Work request ::
Each record is to be transcribed in full and exactly.

= = =

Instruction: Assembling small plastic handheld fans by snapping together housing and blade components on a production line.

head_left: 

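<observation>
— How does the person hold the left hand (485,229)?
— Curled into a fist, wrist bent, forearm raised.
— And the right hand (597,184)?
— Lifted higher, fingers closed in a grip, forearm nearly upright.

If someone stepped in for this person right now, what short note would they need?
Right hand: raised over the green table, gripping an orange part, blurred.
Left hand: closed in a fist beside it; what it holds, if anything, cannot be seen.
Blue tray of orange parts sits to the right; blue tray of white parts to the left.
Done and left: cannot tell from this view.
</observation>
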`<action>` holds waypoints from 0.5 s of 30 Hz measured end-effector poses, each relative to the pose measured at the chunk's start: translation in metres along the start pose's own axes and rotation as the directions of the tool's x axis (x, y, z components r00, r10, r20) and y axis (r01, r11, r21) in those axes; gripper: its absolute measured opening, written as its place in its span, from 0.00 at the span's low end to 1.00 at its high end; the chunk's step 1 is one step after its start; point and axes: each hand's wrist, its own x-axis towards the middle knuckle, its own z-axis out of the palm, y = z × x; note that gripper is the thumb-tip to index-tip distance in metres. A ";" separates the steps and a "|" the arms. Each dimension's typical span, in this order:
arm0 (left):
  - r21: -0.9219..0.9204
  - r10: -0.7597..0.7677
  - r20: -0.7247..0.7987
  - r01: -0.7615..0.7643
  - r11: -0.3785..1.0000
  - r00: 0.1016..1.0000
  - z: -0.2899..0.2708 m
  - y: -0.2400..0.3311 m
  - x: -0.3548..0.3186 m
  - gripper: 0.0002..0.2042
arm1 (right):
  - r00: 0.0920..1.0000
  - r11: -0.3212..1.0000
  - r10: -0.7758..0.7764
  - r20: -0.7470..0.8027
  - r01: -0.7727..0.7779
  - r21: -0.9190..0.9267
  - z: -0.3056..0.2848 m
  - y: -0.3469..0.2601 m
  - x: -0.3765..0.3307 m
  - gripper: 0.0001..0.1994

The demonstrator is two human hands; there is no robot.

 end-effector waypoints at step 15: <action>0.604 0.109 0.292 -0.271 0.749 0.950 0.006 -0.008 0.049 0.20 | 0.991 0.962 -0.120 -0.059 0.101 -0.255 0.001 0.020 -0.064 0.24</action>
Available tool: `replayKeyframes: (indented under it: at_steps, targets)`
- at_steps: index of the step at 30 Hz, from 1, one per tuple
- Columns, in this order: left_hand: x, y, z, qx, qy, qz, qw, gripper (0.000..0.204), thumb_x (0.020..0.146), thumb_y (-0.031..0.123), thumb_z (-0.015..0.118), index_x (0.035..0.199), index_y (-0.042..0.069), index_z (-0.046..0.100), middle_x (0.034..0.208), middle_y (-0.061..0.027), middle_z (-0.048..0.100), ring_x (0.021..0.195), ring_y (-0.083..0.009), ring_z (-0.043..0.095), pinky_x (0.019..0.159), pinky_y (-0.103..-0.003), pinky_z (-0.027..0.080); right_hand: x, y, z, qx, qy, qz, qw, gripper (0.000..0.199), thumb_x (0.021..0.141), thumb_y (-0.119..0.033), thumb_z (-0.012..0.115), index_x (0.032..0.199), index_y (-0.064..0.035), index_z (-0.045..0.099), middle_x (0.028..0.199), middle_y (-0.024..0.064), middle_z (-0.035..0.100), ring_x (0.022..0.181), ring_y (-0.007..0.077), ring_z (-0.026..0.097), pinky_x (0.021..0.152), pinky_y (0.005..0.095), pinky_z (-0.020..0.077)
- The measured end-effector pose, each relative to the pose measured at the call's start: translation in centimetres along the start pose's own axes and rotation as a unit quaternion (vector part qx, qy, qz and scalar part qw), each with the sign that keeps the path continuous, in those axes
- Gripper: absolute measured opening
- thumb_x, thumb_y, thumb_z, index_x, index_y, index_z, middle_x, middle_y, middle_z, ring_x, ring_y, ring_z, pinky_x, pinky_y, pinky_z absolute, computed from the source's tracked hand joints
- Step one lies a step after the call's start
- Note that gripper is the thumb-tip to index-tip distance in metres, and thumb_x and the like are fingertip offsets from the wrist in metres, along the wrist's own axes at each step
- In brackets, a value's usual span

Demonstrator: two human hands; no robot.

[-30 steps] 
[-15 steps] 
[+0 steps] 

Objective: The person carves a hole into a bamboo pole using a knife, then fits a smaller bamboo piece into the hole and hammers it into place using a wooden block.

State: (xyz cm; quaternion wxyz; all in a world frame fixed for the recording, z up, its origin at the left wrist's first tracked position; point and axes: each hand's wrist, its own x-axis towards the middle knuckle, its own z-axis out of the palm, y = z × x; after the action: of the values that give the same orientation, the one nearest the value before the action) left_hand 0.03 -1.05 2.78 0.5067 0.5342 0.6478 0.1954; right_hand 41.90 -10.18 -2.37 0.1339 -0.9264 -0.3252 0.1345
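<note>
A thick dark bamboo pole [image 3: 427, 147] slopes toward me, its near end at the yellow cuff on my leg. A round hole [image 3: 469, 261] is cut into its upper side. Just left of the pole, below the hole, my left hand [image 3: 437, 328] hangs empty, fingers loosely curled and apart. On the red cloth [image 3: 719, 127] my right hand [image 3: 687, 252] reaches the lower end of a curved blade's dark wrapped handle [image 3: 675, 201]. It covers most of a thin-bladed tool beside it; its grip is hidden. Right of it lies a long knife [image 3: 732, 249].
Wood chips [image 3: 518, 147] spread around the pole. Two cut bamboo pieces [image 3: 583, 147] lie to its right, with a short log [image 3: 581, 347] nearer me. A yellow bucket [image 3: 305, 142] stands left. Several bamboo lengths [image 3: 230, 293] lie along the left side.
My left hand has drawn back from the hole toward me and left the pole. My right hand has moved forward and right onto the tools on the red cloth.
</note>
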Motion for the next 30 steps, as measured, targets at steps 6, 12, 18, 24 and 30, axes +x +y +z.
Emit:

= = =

Exercise answer ::
Instruction: Assembling small plastic handheld fans by snapping together housing and blade components on a production line.

head_left: 

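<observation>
— How does the person hold the left hand (485,229)?
— Curled into a fist, wrist bent, forearm raised.
— And the right hand (597,184)?
— Lifted higher, fingers closed in a grip, forearm nearly upright.

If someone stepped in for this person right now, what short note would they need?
Right hand: raised over the green table, gripping an orange part, blurred.
Left hand: closed in a fist beside it; what it holds, if anything, cannot be seen.
Blue tray of orange parts sits to the right; blue tray of white parts to the left.
Done and left: cannot tell from this view.
</observation>
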`<action>` holds waypoints from 0.5 s of 30 Hz measured end-effector poses, each relative to the pose measured at the chunk's start: translation in metres along the start pose's own axes and rotation as the directions of the tool's x axis (x, y, z components r00, r10, r20) and y axis (r01, r11, r21) in those axes; gripper: its absolute measured opening, written as its place in its span, from 0.00 at the span's low end to 1.00 at its high end; the chunk's step 1 is one step after its start; point and axes: each hand's wrist, its own x-axis towards the middle knuckle, its own z-axis out of the palm, y = z × x; note that gripper is the thumb-tip to index-tip distance in metres. A ";" separates the steps and a "|" the arms. Each dimension's typical span, in this order:
arm0 (left):
  - r21: -0.9219..0.9204
  - r10: -0.7597..0.7677
  - r20: -0.7247..0.7987
  - r01: -0.7615..0.7643
  - r11: -0.3785..1.0000
  - r00: 0.1016..1.0000
  - z: -0.2899..0.2708 m
  - y: -0.2400..0.3311 m
  - x: -0.3548..0.3186 m
  - gripper: 0.0002..0.2042
arm1 (right):
  - r00: 0.0920..1.0000
  - r11: -0.3212..1.0000
  - r10: -0.7758..0.7764
  - r20: -0.7470..0.8027
  - r01: -0.7727..0.7779
  - r21: -0.9190..0.9267
  - z: -0.3056..0.2848 m
  - y: -0.3469..0.2601 m
  - x: -0.3765..0.3307 m
  - gripper: 0.0001..0.1994

The demonstrator is two human hands; there is no robot.

 end-effector waypoints at step 15: <action>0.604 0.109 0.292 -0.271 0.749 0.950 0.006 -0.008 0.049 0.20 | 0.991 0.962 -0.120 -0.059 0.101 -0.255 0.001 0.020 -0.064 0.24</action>
Available tool: `replayKeyframes: (indented under it: at_steps, targets)`
- at_steps: index of the step at 30 Hz, from 1, one per tuple
- Columns, in this order: left_hand: x, y, z, qx, qy, qz, qw, gripper (0.000..0.204), thumb_x (0.020..0.146), thumb_y (-0.031..0.123), thumb_z (-0.015..0.118), index_x (0.035..0.199), index_y (-0.042..0.069), index_z (-0.046..0.100), middle_x (0.034..0.208), middle_y (-0.061..0.027), middle_z (-0.048..0.100), ring_x (0.021..0.195), ring_y (-0.083..0.009), ring_z (-0.043..0.095), pinky_x (0.019..0.159), pinky_y (-0.103..-0.003), pinky_z (-0.027..0.080); right_hand: x, y, z, qx, qy, qz, qw, gripper (0.000..0.199), thumb_x (0.021..0.141), thumb_y (-0.119..0.033), thumb_z (-0.012..0.115), index_x (0.032..0.199), index_y (-0.064..0.035), index_z (-0.045..0.099), middle_x (0.028..0.199), middle_y (-0.024..0.064), middle_z (-0.035..0.100), ring_x (0.022..0.181), ring_y (-0.007..0.077), ring_z (-0.026..0.097), pinky_x (0.021..0.152), pinky_y (0.005..0.095), pinky_z (-0.020..0.077)
- The measured end-effector pose, each relative to the pose measured at the call's start: translation in centimetres along the start pose's own axes and rotation as a unit quaternion (vector part qx, qy, qz and scalar part qw), each with the sign that keeps the path continuous, in those axes
- Gripper: absolute measured opening
- thumb_x, thumb_y, thumb_z, index_x, index_y, index_z, middle_x, middle_y, middle_z, ring_x, ring_y, ring_z, pinky_x, pinky_y, pinky_z absolute, computed from the source's tracked hand joints
- Step one lies a step after the call's start
- Note that gripper is the thumb-tip to index-tip distance in metres, and thumb_x and the like are fingertip offsets from the wrist in metres, along the wrist's own axes at each step
- In brackets, a value's usual span

Demonstrator: two human hands; no robot.

[-30 steps] 
[-15 steps] 
[+0 steps] 

Objective: The person carves a hole into a bamboo pole using a knife, then fits a smaller bamboo piece into the hole and hammers it into place using a wooden block.

State: (xyz cm; quaternion wxyz; all in a world frame fixed for the recording, z up, its origin at the left wrist's first tracked position; point and axes: each hand's wrist, its own x-axis towards the middle knuckle, its own z-axis out of the palm, y = z × x; after the action: of the values that give the same orientation, the one nearest the value before the action) left_hand 0.03 -1.05 2.78 0.5067 0.5342 0.6478 0.1954; right_hand 41.90 -10.18 -2.37 0.1339 -0.9264 -0.3252 0.1345
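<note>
A thick dark bamboo pole [image 3: 427, 147] slopes toward me, its near end at the yellow cuff on my leg. A round hole [image 3: 469, 261] is cut into its upper side. Just left of the pole, below the hole, my left hand [image 3: 437, 328] hangs empty, fingers loosely curled and apart. On the red cloth [image 3: 719, 127] my right hand [image 3: 687, 252] reaches the lower end of a curved blade's dark wrapped handle [image 3: 675, 201]. It covers most of a thin-bladed tool beside it; its grip is hidden. Right of it lies a long knife [image 3: 732, 249].
Wood chips [image 3: 518, 147] spread around the pole. Two cut bamboo pieces [image 3: 583, 147] lie to its right, with a short log [image 3: 581, 347] nearer me. A yellow bucket [image 3: 305, 142] stands left. Several bamboo lengths [image 3: 230, 293] lie along the left side.
My left hand has drawn back from the hole toward me and left the pole. My right hand has moved forward and right onto the tools on the red cloth.
</note>
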Motion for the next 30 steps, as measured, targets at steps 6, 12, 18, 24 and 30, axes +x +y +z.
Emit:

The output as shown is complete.